> What you need to do: What you return must match the records exactly, except that the pictures are gone.

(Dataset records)

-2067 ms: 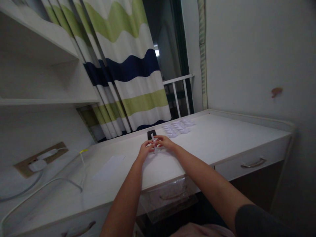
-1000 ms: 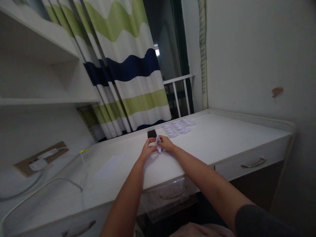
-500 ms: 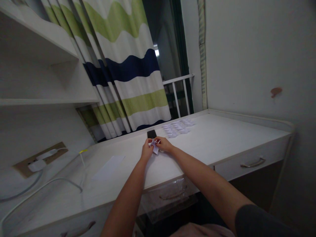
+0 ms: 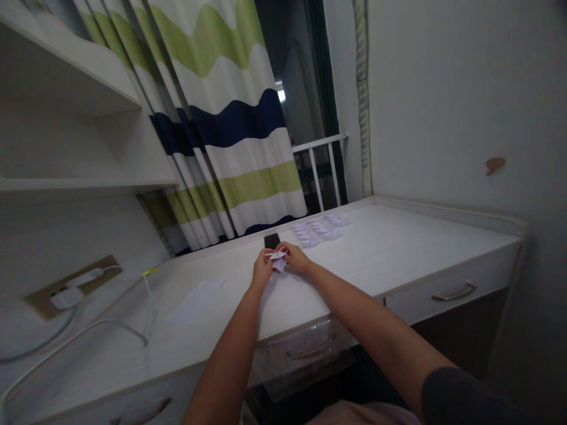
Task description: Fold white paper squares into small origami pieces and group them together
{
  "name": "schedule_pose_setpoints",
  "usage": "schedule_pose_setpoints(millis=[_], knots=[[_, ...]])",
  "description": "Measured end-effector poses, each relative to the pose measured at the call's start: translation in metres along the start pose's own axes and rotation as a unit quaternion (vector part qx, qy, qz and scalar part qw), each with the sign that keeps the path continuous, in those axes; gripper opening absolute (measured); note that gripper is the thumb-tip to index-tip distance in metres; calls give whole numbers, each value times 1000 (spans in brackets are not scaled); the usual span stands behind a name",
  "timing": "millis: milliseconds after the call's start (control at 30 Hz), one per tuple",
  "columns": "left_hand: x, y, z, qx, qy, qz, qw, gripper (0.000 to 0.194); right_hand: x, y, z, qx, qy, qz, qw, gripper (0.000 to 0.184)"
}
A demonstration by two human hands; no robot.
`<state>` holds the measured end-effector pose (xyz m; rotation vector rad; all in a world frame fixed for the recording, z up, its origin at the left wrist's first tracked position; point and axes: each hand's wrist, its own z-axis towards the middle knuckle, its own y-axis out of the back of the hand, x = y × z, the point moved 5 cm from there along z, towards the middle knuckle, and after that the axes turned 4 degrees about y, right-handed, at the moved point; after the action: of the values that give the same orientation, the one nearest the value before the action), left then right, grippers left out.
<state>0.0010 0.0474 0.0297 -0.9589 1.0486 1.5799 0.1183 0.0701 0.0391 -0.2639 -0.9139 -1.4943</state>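
A small piece of folded white paper [image 4: 279, 263] is held between my two hands, just above the desk. Its flaps spread apart in several points. My left hand [image 4: 262, 268] grips its left side, fingers closed on the edge. On the other side, my right hand [image 4: 296, 258] pinches the paper's right edge. A black phone-like object [image 4: 271, 240] lies right behind my hands. Beyond my right hand, several folded white paper pieces [image 4: 319, 229] sit in rows near the back of the desk.
On the left of the white desk [image 4: 420, 248] lies a flat white paper sheet [image 4: 195, 300]. White cables [image 4: 101, 321] run from a wall socket [image 4: 73, 287] at the far left. A striped curtain [image 4: 230, 130] hangs behind; a shelf [image 4: 88, 183] juts out at upper left.
The paper went from a thin edge-on shape to a flat face, then to opened-out flaps as both hands turned and worked it. The other things stayed in place.
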Motion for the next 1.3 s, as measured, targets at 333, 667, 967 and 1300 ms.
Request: schedule_pose_setpoints(millis=[333,667,967,1300], knots=[[-13,-1,-5,18,2,-83,996,21,1,3,2,-28,-2,38,999,37],[-12,8,-9,25,43,-134,990,29,-5,5,5,-26,-28,128,991,29],[-12,9,-5,-7,-7,-49,999,31,-13,4,7,-35,-66,196,978,16],[-12,5,-4,1,-41,-7,999,25,-19,6,7,-30,-90,184,978,21]])
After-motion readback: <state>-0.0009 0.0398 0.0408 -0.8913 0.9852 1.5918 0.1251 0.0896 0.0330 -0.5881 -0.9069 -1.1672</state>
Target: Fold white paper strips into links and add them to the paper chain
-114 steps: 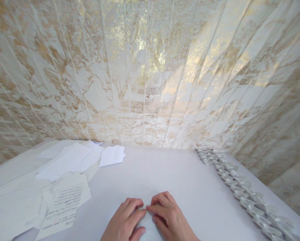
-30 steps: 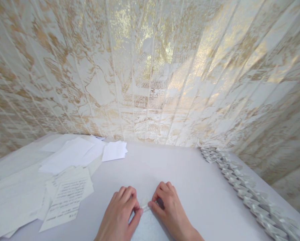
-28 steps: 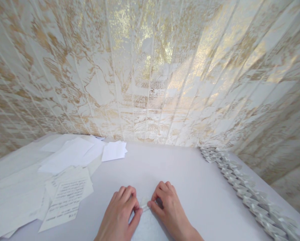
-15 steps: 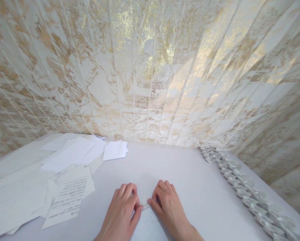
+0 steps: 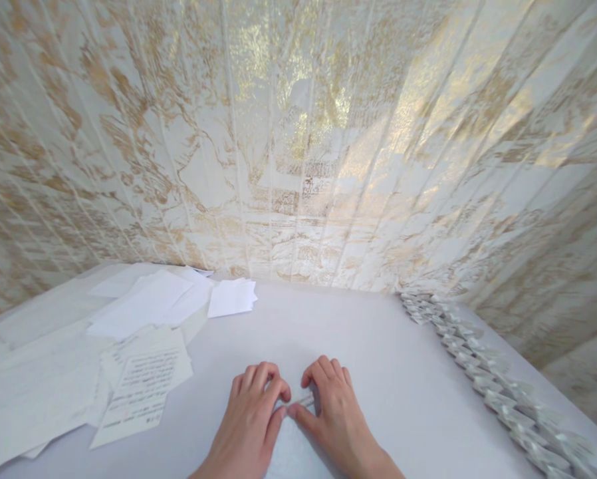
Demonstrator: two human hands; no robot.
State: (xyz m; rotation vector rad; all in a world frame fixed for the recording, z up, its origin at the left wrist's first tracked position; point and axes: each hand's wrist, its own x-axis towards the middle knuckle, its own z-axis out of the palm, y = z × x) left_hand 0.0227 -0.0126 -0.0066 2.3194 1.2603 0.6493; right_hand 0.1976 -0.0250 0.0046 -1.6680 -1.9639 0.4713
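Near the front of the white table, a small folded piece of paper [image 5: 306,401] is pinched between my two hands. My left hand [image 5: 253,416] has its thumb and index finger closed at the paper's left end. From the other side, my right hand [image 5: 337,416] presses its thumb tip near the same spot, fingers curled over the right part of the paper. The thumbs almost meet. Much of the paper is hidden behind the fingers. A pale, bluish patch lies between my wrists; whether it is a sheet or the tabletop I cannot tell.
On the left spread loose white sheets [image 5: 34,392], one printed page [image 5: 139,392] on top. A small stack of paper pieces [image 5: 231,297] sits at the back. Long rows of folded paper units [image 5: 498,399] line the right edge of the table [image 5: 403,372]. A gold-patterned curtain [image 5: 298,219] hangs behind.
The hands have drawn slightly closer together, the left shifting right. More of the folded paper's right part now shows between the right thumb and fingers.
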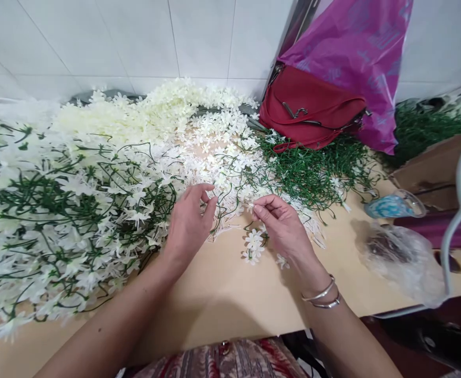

> Solution for this problem:
-2067 ms: 
-1000 ms: 
-500 ms: 
+0 ms: 
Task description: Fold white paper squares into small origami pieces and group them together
{
  "name": "schedule_pose_setpoints",
  "usage": "schedule_pose_setpoints(millis=[_], knots=[[_, ...]])",
  "description": "Measured end-effector poses, each relative to the pose measured at the call's start: translation in metres along the start pose's own axes and rotation as a unit quaternion (vector part qx, qy, qz and scalar part qw), each with the sign that keeps the path continuous, in those axes; gripper opening absolute (measured); note that gripper is the thumb-tip to index-tip distance in metres; calls give whole numbers, each value times 1000 (spans in brackets are not scaled); the usual span stands behind a name",
  "timing": "millis: milliseconds after the call's start (control at 30 Hz), one per tuple",
  "columns": "left_hand: x, y, z, qx, qy, qz, qw, gripper (0.000 to 0.194); right_hand: x, y, z, qx, qy, qz, qw, gripper (0.000 to 0.184)"
}
A demonstration by two human hands; no robot.
`<state>` holds the measured end-effector pose (xyz m; rotation vector rad; all in a world frame fixed for the recording, z up, its origin at the left wrist's first tracked position; point and axes: each hand's wrist, its own z-axis towards the middle knuckle, its own y-axis out of the back of the hand, x = y × z, the point moved 5 cm from there along z, towards the middle knuckle, and after that the axes turned 4 degrees about y, right-handed, at the moved point; after the action: of the values that give the same orientation, the one nearest the value before the action), left then right, grippers left out.
<state>0.0010 0.0474 0.0297 -0.9589 1.0486 1.5799 0.1183 0.0701 0.0391 -0.2639 -0.9139 -1.4943</state>
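A small piece of folded white paper [image 4: 279, 263] is held between my two hands, just above the desk. Its flaps spread apart in several points. My left hand [image 4: 262, 268] grips its left side, fingers closed on the edge. On the other side, my right hand [image 4: 296, 258] pinches the paper's right edge. A black phone-like object [image 4: 271, 240] lies right behind my hands. Beyond my right hand, several folded white paper pieces [image 4: 319, 229] sit in rows near the back of the desk.
On the left of the white desk [image 4: 420, 248] lies a flat white paper sheet [image 4: 195, 300]. White cables [image 4: 101, 321] run from a wall socket [image 4: 73, 287] at the far left. A striped curtain [image 4: 230, 130] hangs behind; a shelf [image 4: 88, 183] juts out at upper left.
The paper went from a thin edge-on shape to a flat face, then to opened-out flaps as both hands turned and worked it. The other things stayed in place.
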Motion for the next 1.3 s, as measured, targets at 333, 667, 967 and 1300 ms.
Request: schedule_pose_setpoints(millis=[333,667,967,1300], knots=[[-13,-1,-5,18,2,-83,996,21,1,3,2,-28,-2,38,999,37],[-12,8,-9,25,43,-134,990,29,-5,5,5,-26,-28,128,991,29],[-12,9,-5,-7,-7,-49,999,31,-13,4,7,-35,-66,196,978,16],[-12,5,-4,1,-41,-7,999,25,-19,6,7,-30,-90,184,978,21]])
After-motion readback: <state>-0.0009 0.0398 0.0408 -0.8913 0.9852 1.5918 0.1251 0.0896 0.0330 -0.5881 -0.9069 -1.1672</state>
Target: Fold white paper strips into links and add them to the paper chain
-114 steps: 
-30 steps: 
-28 steps: 
-15 steps: 
+0 steps: 
Demonstrator: two human hands; no robot.
State: (xyz m; rotation vector rad; all in a world frame fixed for the recording, z up, its origin at the left wrist's first tracked position; point and axes: each hand's wrist, its own x-axis towards the middle knuckle, its own z-axis out of the palm, y = z × x) left_hand 0.0227 -0.0126 -0.0066 2.3194 1.2603 0.6493; right_hand 0.1976 -0.0250 0.0046 -1.6680 -1.9639 0.4713
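Near the front of the white table, a small folded piece of paper [image 5: 306,401] is pinched between my two hands. My left hand [image 5: 253,416] has its thumb and index finger closed at the paper's left end. From the other side, my right hand [image 5: 337,416] presses its thumb tip near the same spot, fingers curled over the right part of the paper. The thumbs almost meet. Much of the paper is hidden behind the fingers. A pale, bluish patch lies between my wrists; whether it is a sheet or the tabletop I cannot tell.
On the left spread loose white sheets [image 5: 34,392], one printed page [image 5: 139,392] on top. A small stack of paper pieces [image 5: 231,297] sits at the back. Long rows of folded paper units [image 5: 498,399] line the right edge of the table [image 5: 403,372]. A gold-patterned curtain [image 5: 298,219] hangs behind.
The hands have drawn slightly closer together, the left shifting right. More of the folded paper's right part now shows between the right thumb and fingers.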

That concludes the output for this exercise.